> [RECORDS FOR THIS TASK]
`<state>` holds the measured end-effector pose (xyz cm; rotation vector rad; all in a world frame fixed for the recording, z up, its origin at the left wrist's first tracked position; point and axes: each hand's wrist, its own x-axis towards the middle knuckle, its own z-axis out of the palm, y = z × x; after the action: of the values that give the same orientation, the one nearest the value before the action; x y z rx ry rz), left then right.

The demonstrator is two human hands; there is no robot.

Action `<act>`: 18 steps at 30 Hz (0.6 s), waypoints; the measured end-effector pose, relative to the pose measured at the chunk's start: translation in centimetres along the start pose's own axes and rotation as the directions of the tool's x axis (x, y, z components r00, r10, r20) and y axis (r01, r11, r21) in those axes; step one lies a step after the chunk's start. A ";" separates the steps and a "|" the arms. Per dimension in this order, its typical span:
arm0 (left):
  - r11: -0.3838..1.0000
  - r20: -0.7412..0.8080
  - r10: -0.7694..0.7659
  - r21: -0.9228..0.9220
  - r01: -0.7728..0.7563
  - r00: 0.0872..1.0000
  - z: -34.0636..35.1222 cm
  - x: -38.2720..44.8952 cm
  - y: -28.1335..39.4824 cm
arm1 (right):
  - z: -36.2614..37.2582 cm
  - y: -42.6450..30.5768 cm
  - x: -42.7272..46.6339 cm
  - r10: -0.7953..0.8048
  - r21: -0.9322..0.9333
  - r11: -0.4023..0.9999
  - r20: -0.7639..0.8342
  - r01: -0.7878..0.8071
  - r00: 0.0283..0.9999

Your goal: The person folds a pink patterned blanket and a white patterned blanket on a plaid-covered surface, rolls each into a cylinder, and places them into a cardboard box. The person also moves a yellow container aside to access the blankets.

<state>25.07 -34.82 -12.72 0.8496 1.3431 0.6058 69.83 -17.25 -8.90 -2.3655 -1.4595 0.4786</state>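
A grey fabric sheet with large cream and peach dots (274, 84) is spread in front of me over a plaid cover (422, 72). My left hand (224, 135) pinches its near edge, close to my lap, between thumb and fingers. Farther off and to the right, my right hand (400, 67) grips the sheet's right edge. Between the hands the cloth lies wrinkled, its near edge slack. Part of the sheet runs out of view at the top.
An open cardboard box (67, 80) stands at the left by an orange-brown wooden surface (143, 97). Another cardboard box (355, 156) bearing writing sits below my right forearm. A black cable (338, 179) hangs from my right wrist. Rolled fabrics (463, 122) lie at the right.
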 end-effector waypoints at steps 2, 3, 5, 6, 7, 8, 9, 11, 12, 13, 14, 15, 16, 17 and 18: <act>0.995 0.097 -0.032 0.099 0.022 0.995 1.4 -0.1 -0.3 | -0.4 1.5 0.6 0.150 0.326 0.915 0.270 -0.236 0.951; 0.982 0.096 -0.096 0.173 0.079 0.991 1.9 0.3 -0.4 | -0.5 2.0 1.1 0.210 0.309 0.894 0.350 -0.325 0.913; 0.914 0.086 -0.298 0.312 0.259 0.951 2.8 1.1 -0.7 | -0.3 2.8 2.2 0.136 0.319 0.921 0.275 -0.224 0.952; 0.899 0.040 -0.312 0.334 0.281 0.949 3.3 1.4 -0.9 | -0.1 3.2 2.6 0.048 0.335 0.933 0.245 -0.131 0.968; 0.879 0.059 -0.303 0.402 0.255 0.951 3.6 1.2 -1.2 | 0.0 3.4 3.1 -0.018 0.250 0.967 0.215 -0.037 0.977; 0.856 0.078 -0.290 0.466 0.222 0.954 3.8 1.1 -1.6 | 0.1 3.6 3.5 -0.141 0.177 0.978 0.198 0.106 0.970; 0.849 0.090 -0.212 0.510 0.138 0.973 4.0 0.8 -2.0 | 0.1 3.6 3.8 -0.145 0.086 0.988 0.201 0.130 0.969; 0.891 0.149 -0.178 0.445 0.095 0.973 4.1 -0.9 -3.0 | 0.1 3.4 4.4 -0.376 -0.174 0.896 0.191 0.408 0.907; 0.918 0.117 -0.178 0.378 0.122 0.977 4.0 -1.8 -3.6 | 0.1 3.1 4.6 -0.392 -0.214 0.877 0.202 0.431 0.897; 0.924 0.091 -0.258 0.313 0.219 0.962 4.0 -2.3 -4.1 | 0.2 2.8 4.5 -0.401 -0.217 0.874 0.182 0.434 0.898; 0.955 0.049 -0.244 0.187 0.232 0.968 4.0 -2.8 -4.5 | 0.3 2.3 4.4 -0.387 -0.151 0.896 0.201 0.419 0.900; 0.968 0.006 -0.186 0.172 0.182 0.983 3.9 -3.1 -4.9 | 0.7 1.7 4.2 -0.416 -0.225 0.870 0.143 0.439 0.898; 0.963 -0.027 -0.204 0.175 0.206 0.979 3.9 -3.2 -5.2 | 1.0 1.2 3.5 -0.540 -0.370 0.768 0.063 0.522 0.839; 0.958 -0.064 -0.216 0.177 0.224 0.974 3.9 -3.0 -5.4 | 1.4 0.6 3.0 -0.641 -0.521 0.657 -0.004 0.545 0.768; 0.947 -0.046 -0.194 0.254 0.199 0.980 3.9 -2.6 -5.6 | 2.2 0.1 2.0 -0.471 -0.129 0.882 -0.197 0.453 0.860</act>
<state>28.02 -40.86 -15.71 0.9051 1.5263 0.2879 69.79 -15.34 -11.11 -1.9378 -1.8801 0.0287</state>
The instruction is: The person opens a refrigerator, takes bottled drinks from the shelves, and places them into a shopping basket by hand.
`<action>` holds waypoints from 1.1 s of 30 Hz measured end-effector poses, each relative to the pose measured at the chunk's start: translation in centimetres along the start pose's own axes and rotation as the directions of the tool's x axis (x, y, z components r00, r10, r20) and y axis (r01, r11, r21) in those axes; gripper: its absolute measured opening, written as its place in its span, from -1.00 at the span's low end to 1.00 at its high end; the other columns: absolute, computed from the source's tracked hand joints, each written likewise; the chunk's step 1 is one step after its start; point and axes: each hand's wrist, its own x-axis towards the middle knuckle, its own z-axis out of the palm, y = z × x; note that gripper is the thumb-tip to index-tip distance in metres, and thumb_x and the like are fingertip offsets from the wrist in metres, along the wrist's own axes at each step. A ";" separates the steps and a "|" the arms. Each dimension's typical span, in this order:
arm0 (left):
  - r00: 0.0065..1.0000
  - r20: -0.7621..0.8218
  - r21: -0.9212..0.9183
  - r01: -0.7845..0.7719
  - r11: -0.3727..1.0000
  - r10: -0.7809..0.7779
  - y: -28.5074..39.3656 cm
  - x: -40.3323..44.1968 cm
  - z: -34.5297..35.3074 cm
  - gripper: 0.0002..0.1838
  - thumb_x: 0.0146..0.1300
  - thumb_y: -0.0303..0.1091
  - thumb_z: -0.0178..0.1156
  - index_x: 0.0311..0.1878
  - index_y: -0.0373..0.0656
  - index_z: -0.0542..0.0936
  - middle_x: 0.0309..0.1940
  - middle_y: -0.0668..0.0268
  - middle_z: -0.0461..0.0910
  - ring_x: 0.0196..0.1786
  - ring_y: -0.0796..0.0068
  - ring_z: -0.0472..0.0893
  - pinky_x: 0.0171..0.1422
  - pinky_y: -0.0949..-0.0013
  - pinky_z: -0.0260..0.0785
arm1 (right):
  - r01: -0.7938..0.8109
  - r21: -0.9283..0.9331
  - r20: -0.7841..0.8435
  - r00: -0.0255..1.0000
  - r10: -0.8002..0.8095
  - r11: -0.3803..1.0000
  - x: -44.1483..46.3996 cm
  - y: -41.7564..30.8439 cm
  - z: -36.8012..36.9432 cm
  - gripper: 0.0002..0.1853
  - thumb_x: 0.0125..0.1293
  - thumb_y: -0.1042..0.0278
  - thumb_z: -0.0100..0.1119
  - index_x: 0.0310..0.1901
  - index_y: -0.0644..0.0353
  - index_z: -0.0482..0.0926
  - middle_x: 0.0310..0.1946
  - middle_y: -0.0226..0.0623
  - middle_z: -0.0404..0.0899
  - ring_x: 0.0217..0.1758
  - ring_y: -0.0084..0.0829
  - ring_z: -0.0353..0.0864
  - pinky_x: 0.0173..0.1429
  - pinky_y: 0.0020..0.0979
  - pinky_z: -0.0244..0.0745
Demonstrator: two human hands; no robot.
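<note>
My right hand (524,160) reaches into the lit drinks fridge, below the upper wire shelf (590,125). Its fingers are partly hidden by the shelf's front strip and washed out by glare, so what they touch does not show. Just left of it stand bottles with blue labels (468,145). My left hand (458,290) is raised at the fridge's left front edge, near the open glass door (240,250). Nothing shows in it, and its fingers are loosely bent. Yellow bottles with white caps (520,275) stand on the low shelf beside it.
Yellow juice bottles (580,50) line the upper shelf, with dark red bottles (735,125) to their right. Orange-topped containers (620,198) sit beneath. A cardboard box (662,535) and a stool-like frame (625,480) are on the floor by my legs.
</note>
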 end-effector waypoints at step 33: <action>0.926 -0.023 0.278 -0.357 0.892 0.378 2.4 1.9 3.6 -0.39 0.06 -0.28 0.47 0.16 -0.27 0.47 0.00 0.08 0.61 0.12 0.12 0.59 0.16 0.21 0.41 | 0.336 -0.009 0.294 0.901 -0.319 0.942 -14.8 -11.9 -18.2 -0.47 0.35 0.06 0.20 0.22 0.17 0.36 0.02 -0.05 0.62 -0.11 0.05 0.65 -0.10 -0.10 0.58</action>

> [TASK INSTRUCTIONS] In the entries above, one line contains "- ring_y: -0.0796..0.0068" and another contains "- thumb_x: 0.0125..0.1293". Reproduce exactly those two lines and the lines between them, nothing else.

> [WRITTEN REPLY]
  - ring_y: -0.0796..0.0068
  - ring_z: -0.0472..0.0893
  - pinky_x: 0.0171..0.1422
  - pinky_y: -0.0949..-0.0013
  - pinky_z: -0.0260..0.0785
arm1 (right):
  - r01: -0.7938..0.8109
  - r21: -0.9283..0.9331
  - r20: -0.7841..0.8435
  - r00: -0.0255..1.0000
  - r10: -0.8002..0.8095
  - r11: -0.3803..1.0000
  - x: -44.1483..46.3996 cm
  - y: -41.7564..30.8439 cm
  - z: -36.8012..36.9432 cm
  - gripper: 0.0002..0.1853
  - thumb_x: 0.0125..0.1293

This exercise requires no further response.